▶ [TASK BRIEF]: Return each line below exactly as it reads, and omit any image in it.

▶ [DATASET CONTENT]:
————

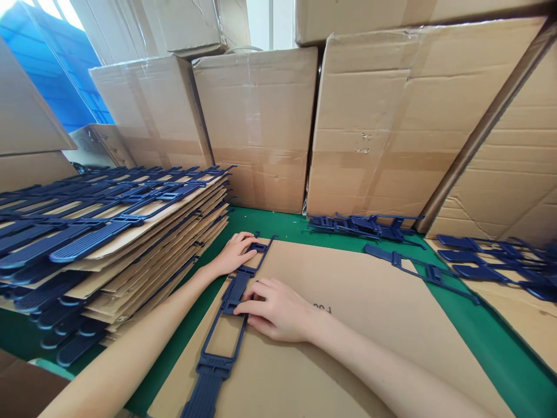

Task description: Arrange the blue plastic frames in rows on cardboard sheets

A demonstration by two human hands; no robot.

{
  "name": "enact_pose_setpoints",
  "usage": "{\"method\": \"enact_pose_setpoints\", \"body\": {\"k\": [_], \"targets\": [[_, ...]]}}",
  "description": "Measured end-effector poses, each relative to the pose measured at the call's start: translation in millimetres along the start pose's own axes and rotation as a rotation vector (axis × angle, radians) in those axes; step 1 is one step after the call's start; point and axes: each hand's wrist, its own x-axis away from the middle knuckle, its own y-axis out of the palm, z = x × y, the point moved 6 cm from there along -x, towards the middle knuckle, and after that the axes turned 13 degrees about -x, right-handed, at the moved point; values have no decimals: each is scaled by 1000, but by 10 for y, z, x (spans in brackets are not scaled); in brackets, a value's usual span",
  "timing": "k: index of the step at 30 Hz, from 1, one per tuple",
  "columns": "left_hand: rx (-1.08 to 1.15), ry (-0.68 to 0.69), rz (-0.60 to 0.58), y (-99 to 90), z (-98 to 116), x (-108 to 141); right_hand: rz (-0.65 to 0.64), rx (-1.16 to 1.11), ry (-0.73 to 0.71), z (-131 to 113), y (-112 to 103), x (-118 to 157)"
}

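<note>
A sheet of cardboard (348,360) lies in front of me. Along its left side, two dark blue plastic frame parts with ribbed paddle ends lie in a line: a near part (215,364) and a far part (239,284), overlapping where they meet. My left hand (235,254) is closed over the far part's upper end, thumb against its crossbar. The fingers of my right hand (278,310) are bent and pinch the overlap around the near part's upper end. Some fingertips are hidden behind the hands.
At left stands a tall stack of cardboard sheets (174,244) layered with similar blue parts. A loose blue part (418,270) lies across the sheet's far right edge. More parts (361,226) are piled behind on the green table (278,223). Large cartons (261,128) wall off the back.
</note>
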Motion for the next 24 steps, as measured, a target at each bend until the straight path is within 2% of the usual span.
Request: {"method": "enact_pose_setpoints", "body": {"k": [24], "targets": [[-2, -7, 13, 7, -1, -3, -3, -18, -7, 13, 2, 19]]}}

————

▶ [SOLUTION BELOW]:
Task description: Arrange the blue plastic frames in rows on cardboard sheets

A demonstration by two human hands; no robot.

{
  "name": "enact_pose_setpoints",
  "usage": "{\"method\": \"enact_pose_setpoints\", \"body\": {\"k\": [_], \"targets\": [[_, ...]]}}",
  "description": "Measured end-effector poses, each relative to the pose measured at the call's start: translation in millimetres along the start pose's own axes and rotation as a rotation vector (axis × angle, radians) in those axes; step 1 is one step after the call's start; point and axes: each hand's wrist, its own x-axis away from the middle knuckle, its own y-axis out of the palm, z = x × y, the point moved 6 cm from there along -x, towards the middle knuckle, and after that the axes turned 13 degrees about -x, right-handed, at the moved point; values have no decimals: each is scaled by 1000, but by 10 for y, z, x (spans in brackets are not scaled); in brackets, a value's usual span",
  "timing": "k: index of the step at 30 Hz, from 1, one per tuple",
  "columns": "left_hand: rx (-1.08 to 1.15), ry (-0.68 to 0.69), rz (-0.60 to 0.58), y (-99 to 90), z (-98 to 116), x (-108 to 141); right_hand: rz (-0.65 to 0.64), rx (-1.16 to 1.11), ry (-0.73 to 0.71), z (-131 to 113), y (-112 to 103), x (-118 to 157)"
}

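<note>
A sheet of cardboard (348,360) lies in front of me. Along its left side, two dark blue plastic frame parts with ribbed paddle ends lie in a line: a near part (215,364) and a far part (239,284), overlapping where they meet. My left hand (235,254) is closed over the far part's upper end, thumb against its crossbar. The fingers of my right hand (278,310) are bent and pinch the overlap around the near part's upper end. Some fingertips are hidden behind the hands.
At left stands a tall stack of cardboard sheets (174,244) layered with similar blue parts. A loose blue part (418,270) lies across the sheet's far right edge. More parts (361,226) are piled behind on the green table (278,223). Large cartons (261,128) wall off the back.
</note>
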Motion for the next 24 steps, as measured, a target at each bend until the straight path is within 2% of the usual span.
Request: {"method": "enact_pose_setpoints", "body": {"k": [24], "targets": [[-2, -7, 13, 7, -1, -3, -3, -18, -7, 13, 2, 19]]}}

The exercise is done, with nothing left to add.